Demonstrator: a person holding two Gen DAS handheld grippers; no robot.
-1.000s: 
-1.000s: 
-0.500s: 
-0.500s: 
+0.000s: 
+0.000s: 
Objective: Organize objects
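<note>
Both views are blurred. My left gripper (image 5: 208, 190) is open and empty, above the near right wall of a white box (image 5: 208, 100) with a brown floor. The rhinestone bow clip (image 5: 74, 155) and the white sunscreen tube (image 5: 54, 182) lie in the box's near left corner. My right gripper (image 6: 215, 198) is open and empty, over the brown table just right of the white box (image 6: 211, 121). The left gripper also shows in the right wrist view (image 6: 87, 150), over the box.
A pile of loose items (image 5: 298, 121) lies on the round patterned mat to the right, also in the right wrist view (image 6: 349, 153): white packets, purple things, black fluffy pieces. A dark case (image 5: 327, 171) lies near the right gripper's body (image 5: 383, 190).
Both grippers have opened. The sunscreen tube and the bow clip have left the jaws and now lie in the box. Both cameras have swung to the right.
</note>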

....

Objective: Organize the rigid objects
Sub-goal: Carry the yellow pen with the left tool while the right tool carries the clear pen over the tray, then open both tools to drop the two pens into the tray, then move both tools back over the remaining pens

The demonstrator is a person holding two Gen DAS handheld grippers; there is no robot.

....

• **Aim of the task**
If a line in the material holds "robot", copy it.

• **Result of the task**
Demonstrator: a person holding two Gen DAS handheld grippers; no robot.
The demonstrator is a person holding two Gen DAS handheld grippers; there is no robot.

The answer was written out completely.